On Apr 10, 2018, at 3:46 AM, Sayan Ghosh <sgdgp.2014@...il.com> wrote:
>
> Hello,
>
> Thank you Andreas and Theodore for taking time in reviewing the
> patchset and also for providing comments and suggestions.
> I am describing the problem statement in this mail.
>
>
> The goal of our project is broadly to support data gradation of a
> single file. If the contents of the file is graded in terms of its
> importance then a corresponding application might need to view/analyse
> only the important portions. It also helps if the important portions
> can be accessed quickly without having to go through the entire file.
> For an example, we can think of a leaning video with
> indexing/annotations, in which the annotations contain the important
> parts of the video. A learner can just be interested in those parts,
> and it will help him if he can be provided with a reduced view with
> just the parts he’s interested in. An example of such videos is ACM
> Webinar videos where an user can navigate using table-of-contents or
> phrase cloud.
>
> The below link is one similar video -
> https://videoken.com/video-detail?videoID=IpGxLWOIZy4&videoDuration=1853&videoName=A%20Friendly%20Introduction%20to%20Machine%20Learning&keyword=A%20Friendly%20Introduction%20to%20Machine%20Learning
>
>
> There’s a word-cluster associated with the video, and upon clicking on
> a word the red-black arrowheads (down) point to the portions where the
> word had been used. A more sophisticated version of the same would be
> to provide the user a complete reduced clipping with the annotated
> portions of the word cluster, rather than the user having to manually
> click on the portions he’s interested in.
>
> These kind of video file can serve as an input to our system where we
> know which parts of the file has been marked. Our goal then is to
> properly place respective important blocks and provide a reduced view
> of just the important parts of the file. Placing the important blocks
> in a faster tier (SSD,PM etc) greatly enhances the performance of
> reading and writing of the file.
>
> As stated above, we are interested in providing a reduced view of a
> single file where important and unimportant portions are interspersed
> - hence splitting it in two filesystems with important and unimportant
> parts would not serve our objective. Let’s say in the example, an user
> wants the full view of the video. In this case splitting the video in
> two filesystems would not be ideal, as the user needs to be provided
> with both important and unimportant blocks. Creating a sparse layout
> to overlay two files will unnecessarily be complicated. It’ll hence be
> ideal if a file has those graded information as a metadata (extended
> attributes in our case), and use those information to properly place
> and fetch when necessary.
To my thinking, you're always going to have more complex metadata for
the file stored in some kind of external database or a separate index
file. You're not going to get the filesystem and all filesystem tools
to understand the full "importance of this extent" metrics, as that is
going to be different for each application, so storing a single bit of
"importance" for every block in the filesystem is not very helpful and
you may as well just rely on the external database/index file for this.

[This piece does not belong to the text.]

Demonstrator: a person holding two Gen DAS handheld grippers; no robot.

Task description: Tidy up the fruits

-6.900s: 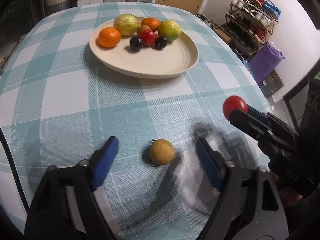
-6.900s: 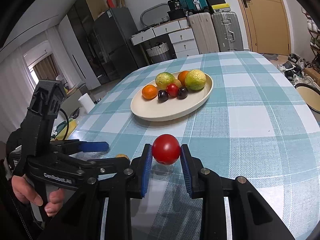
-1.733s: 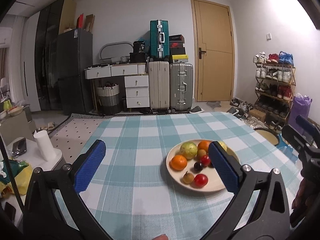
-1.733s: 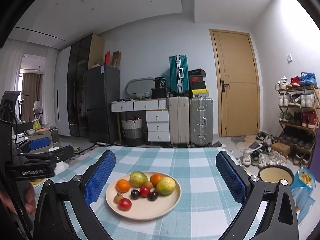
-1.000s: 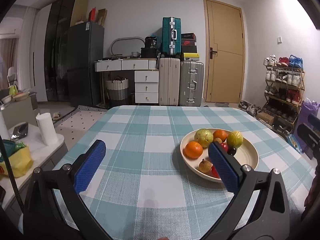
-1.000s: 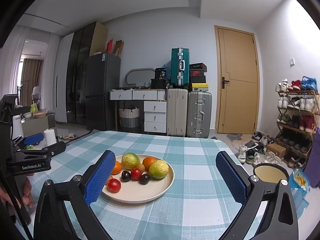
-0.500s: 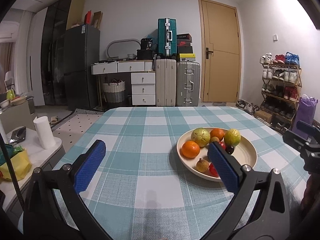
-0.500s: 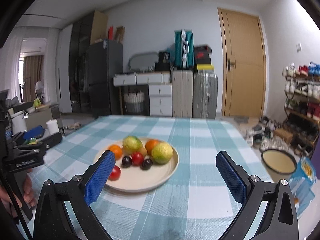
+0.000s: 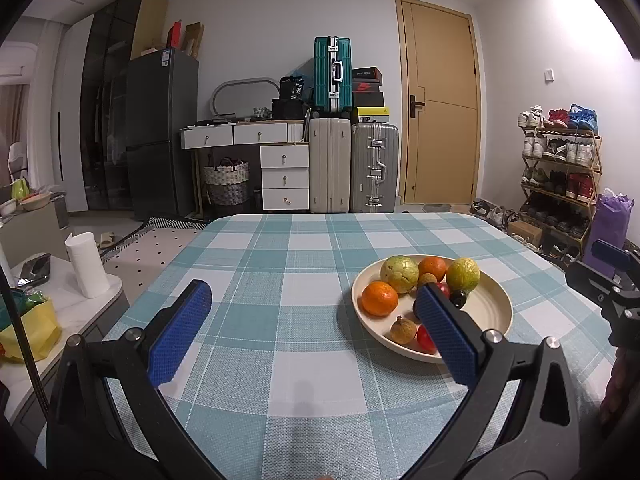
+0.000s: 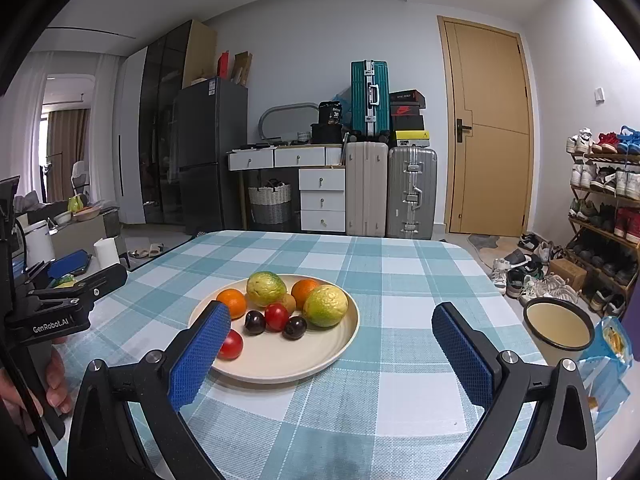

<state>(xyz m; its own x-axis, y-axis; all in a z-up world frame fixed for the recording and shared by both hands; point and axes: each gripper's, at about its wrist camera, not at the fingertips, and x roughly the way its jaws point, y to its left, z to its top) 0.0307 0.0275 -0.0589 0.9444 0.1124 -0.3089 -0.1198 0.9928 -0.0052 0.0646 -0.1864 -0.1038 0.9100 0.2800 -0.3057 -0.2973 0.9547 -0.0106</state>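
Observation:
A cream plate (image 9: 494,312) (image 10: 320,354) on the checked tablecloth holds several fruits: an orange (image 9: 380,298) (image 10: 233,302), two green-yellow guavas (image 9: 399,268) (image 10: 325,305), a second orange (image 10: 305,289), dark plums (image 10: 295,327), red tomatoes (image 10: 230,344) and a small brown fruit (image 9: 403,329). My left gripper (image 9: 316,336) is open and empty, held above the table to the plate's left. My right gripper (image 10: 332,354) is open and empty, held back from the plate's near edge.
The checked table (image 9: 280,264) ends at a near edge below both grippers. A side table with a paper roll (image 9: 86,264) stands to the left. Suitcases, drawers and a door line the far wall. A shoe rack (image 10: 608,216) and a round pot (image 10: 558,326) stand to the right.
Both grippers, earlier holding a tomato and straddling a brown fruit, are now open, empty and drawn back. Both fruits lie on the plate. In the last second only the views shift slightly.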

What you are really interested in is having the ability to provide hints
for the filesystem block allocator to store in different storage classes
within the same file, and (potentially) some way to retrieve the current
storage class upon request.
That said, the first part (requesting specific storage classes during
write) could be achieved by enhancing the StreamID/Lifetime patches to
allow specifying different hints for each write. I think this had been
proposed at one time, but there wasn't any proposed use case for having
different storage classes within the same file, but now there is.
As for the interface for determining how the file is currently laid out,
I think that the FIEMAP ioctl could potentially be used for this. It
will tell you the block number for each extent of the file, which could
be mapped to a different storage class if you are doing the mapping game
with LVM. It is also possible to have FIEMAP also return the device to
the caller (as Lustre does) if the filesystem can manage multiple devices.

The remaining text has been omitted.